#### [Exercise directions]
From the listing below, copy only the lines from the line that contains "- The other" to the line that contains "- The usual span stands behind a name", counting those two lines as part of the copy.

# # # # # # #

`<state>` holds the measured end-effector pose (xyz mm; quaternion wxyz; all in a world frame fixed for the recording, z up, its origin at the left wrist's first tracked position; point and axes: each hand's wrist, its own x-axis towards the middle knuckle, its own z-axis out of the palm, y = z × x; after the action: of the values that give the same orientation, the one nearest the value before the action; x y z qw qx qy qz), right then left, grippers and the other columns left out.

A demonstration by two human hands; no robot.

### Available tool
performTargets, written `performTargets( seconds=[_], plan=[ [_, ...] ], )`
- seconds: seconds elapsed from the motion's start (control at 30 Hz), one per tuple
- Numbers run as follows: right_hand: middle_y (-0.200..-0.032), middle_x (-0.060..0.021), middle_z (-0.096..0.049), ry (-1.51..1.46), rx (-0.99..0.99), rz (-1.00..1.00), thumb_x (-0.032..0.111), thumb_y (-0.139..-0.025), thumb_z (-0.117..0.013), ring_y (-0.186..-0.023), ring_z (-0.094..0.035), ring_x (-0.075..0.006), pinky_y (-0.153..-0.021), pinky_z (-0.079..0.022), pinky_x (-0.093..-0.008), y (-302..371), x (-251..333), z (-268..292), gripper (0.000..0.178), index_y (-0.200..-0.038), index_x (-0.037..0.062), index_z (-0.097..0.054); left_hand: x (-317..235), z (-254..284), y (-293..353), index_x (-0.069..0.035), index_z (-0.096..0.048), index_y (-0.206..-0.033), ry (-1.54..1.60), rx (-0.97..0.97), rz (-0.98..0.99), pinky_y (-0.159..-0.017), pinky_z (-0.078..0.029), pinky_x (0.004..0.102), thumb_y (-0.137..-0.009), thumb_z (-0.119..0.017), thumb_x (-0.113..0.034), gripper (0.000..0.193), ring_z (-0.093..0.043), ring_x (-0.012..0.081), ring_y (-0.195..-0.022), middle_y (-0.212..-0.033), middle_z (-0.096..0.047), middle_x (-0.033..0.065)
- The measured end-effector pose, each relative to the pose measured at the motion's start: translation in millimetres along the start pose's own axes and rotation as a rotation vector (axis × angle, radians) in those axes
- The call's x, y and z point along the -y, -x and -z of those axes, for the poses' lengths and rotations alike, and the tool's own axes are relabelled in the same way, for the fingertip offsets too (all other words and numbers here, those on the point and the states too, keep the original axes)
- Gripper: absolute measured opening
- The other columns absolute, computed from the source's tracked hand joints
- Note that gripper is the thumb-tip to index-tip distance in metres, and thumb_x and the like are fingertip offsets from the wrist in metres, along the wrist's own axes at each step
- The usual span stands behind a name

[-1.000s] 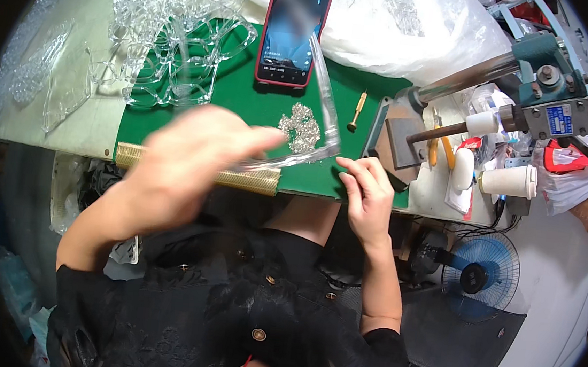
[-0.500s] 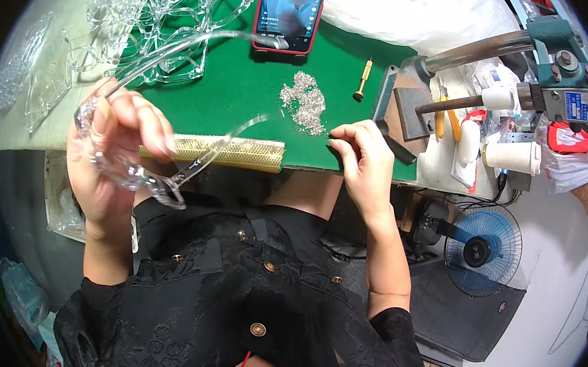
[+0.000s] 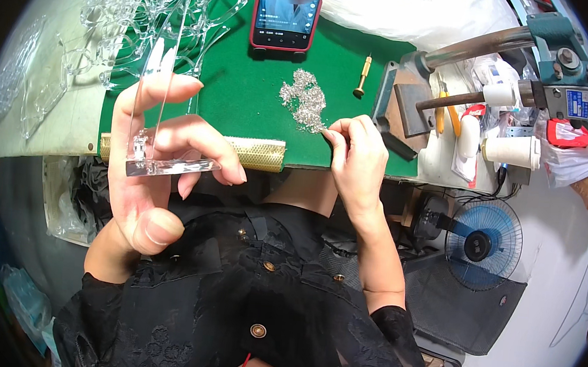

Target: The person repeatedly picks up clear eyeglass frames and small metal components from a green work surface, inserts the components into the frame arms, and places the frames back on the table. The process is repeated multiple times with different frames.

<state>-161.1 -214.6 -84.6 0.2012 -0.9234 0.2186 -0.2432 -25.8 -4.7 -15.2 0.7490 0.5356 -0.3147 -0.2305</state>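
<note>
A clear plastic eyeglass frame [image 3: 175, 167] rests across the fingers of my left hand [image 3: 137, 201], held up over the table's near edge. Its temple arms point away from me, and the hinge at the left corner shows plainly. My left thumb is spread away from the other fingers. On the green mat [image 3: 239, 95] lies a loose pile of tiny silvery metal pieces [image 3: 304, 100], too small to tell apart. The thumb and forefinger of my right hand [image 3: 360, 163] are pinched together at the pile's near right edge; whatever is between them is hidden.
Several clear eyeglass frames [image 3: 158, 14] heap at the far left. A phone [image 3: 284, 15] stands at the back. A small brass-coloured screwdriver [image 3: 363, 78] lies right of the pile, beside a hand press [image 3: 563, 64]. A gold perforated strip [image 3: 258, 154] lines the near edge.
My left hand has turned the eyeglass frame so its temple arms point away, and its fingers have spread. My right hand has shifted slightly left, its fingertips reaching the pile's edge.
</note>
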Motion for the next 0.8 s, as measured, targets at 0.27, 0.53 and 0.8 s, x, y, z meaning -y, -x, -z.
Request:
performTargets(
  seconds=[0.27,0.53,0.8],
  plan=[
    [-0.078,-0.0099,-0.052,0.135,0.019,0.045,0.008,-0.078,-0.068,-0.072,-0.056,-0.0287,-0.063,-0.046,-0.0385,-0.9,2.2,-0.2,0.013,-0.079,0.0031,-0.056,18.5,-5.2,-2.2,-0.001,-0.021,-0.138,-0.109,0.017,-0.094,-0.051,-0.035,0.0208,-0.081,-0.048,-0.075,0.097,-0.055,0.0144,-0.064,-0.078,-0.063,0.0144],
    [-0.077,-0.0113,-0.055,-0.145,0.059,0.023,0.000,-0.082,-0.059,-0.071,-0.057,-0.0287,-0.064,-0.045,-0.0361,-4.8,-8.6,11.3,0.004,-0.080,0.0010,-0.055,25.3,-9.2,-11.8,-0.001,-0.017,-0.140,0.046,0.359,-0.012,-0.067,-0.049,0.0262,-0.084,-0.058,-0.061,0.091,-0.062,0.0196,-0.079,-0.090,-0.061,0.0183],
    [-0.075,-0.0058,-0.054,-0.352,-0.068,0.517,0.009,-0.080,-0.065,-0.067,-0.053,-0.0208,-0.059,-0.043,-0.0299,-32.9,43.4,80.4,0.011,-0.077,0.0047,-0.056,43.0,-51.1,-24.7,0.001,-0.024,-0.141,-0.265,0.590,-0.137,-0.068,-0.049,0.0317,-0.089,-0.062,-0.035,0.074,-0.066,0.0254,-0.073,-0.087,-0.065,0.0139]
  ],
)
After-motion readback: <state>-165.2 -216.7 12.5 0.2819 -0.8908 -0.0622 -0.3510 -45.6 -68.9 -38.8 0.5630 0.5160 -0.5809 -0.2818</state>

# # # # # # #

#### [Solution to the exercise]
- The other columns absolute, computed from the source's tracked hand joints
- Note that gripper is the thumb-tip to index-tip distance in metres, and thumb_x and the like are fingertip offsets from the wrist in metres, along the wrist's own axes at each step
- The usual span stands behind a name

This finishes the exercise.